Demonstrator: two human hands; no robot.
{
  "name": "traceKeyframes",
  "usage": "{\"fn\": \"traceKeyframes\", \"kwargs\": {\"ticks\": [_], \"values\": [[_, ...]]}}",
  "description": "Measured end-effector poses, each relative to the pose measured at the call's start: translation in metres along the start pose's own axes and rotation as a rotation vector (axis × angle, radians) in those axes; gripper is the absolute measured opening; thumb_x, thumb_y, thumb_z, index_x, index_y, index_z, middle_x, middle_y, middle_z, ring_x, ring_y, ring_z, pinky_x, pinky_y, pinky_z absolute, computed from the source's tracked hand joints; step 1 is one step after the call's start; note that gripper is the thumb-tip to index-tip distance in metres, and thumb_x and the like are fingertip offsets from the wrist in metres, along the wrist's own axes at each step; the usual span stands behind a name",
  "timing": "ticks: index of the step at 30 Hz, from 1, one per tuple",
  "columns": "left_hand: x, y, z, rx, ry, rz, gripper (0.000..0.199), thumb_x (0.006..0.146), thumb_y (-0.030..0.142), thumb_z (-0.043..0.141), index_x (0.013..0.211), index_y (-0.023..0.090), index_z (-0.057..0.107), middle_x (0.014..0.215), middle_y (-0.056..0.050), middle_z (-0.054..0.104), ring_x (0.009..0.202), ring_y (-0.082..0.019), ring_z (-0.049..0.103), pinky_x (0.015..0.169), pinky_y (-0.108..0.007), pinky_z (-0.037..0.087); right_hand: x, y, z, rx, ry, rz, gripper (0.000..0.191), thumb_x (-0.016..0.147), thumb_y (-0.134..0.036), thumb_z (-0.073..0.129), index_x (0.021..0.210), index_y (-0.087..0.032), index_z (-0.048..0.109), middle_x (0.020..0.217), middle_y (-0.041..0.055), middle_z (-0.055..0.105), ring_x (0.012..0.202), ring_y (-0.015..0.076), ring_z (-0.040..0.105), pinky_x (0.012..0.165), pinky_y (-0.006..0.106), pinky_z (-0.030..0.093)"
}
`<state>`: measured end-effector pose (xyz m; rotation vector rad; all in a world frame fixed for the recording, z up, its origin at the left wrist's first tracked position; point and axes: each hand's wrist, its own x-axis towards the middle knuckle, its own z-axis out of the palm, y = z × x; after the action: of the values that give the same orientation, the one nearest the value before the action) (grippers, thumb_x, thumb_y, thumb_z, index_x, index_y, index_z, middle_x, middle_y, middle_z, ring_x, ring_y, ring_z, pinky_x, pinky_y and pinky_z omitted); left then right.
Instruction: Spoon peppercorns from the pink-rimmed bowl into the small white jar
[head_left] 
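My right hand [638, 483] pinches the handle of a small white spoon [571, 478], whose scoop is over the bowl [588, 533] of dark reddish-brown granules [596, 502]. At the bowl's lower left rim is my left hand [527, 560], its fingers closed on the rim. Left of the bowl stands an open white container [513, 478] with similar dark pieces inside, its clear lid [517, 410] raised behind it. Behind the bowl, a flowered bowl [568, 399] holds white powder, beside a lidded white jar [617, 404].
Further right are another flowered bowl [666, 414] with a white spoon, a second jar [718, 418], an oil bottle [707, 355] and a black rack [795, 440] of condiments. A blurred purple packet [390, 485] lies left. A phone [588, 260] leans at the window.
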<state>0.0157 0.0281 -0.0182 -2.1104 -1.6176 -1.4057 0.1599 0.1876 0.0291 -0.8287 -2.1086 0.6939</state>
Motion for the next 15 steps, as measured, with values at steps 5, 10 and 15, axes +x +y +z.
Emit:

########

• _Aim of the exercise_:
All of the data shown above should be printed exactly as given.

• _Exercise solution_:
Demonstrator: two human hands; no robot.
{
  "name": "traceKeyframes",
  "usage": "{\"fn\": \"traceKeyframes\", \"kwargs\": {\"ticks\": [_], \"values\": [[_, ...]]}}",
  "description": "Measured end-effector poses, each relative to the pose measured at the call's start: translation in metres along the start pose's own axes and rotation as a rotation vector (axis × angle, radians) in those axes; gripper is the absolute measured opening; thumb_x, thumb_y, thumb_z, index_x, index_y, index_z, middle_x, middle_y, middle_z, ring_x, ring_y, ring_z, pinky_x, pinky_y, pinky_z absolute, computed from the source's tracked hand joints; step 1 is one step after the call's start; note that gripper is the thumb-tip to index-tip distance in metres, and thumb_x and the like are fingertip offsets from the wrist in metres, along the wrist's own axes at each step; the usual span stands behind a name",
  "timing": "ticks: index of the step at 30 Hz, from 1, one per tuple",
  "columns": "left_hand: x, y, z, rx, ry, rz, gripper (0.000..0.199), thumb_x (0.006..0.146), thumb_y (-0.030..0.142), thumb_z (-0.043..0.141), index_x (0.013..0.211), index_y (-0.023..0.090), index_z (-0.057..0.107), middle_x (0.014..0.215), middle_y (-0.056..0.050), middle_z (-0.054..0.104), ring_x (0.009..0.202), ring_y (-0.082..0.019), ring_z (-0.049..0.103), pinky_x (0.015..0.169), pinky_y (-0.108..0.007), pinky_z (-0.037..0.087); right_hand: x, y, z, rx, ry, rz, gripper (0.000..0.191), thumb_x (-0.016..0.147), thumb_y (-0.134..0.036), thumb_z (-0.073..0.129), index_x (0.021..0.210), index_y (-0.087..0.032), index_z (-0.048..0.109), middle_x (0.020..0.217), middle_y (-0.041..0.055), middle_z (-0.055..0.105), ring_x (0.012..0.202), ring_y (-0.015..0.076), ring_z (-0.040..0.105), pinky_x (0.012..0.165), pinky_y (-0.006..0.106), pinky_z (-0.030..0.093)"
}
`<state>`: measured end-effector pose (xyz m; rotation vector rad; all in a world frame fixed for the recording, z up, its origin at the left wrist's first tracked position; point and axes: each hand's wrist, its own x-axis towards the middle knuckle, its own z-axis out of the palm, y = z × x; after the action: of the values that give the same orientation, the one nearest the value before the action) (grippers, thumb_x, thumb_y, thumb_z, index_x, index_y, index_z, middle_x, middle_y, middle_z, ring_x, ring_y, ring_z, pinky_x, pinky_y and pinky_z omitted); left then right.
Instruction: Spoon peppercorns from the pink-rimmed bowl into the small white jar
[head_left] 
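My right hand [638, 483] pinches the handle of a small white spoon [571, 478], whose scoop is over the bowl [588, 533] of dark reddish-brown granules [596, 502]. At the bowl's lower left rim is my left hand [527, 560], its fingers closed on the rim. Left of the bowl stands an open white container [513, 478] with similar dark pieces inside, its clear lid [517, 410] raised behind it. Behind the bowl, a flowered bowl [568, 399] holds white powder, beside a lidded white jar [617, 404].
Further right are another flowered bowl [666, 414] with a white spoon, a second jar [718, 418], an oil bottle [707, 355] and a black rack [795, 440] of condiments. A blurred purple packet [390, 485] lies left. A phone [588, 260] leans at the window.
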<state>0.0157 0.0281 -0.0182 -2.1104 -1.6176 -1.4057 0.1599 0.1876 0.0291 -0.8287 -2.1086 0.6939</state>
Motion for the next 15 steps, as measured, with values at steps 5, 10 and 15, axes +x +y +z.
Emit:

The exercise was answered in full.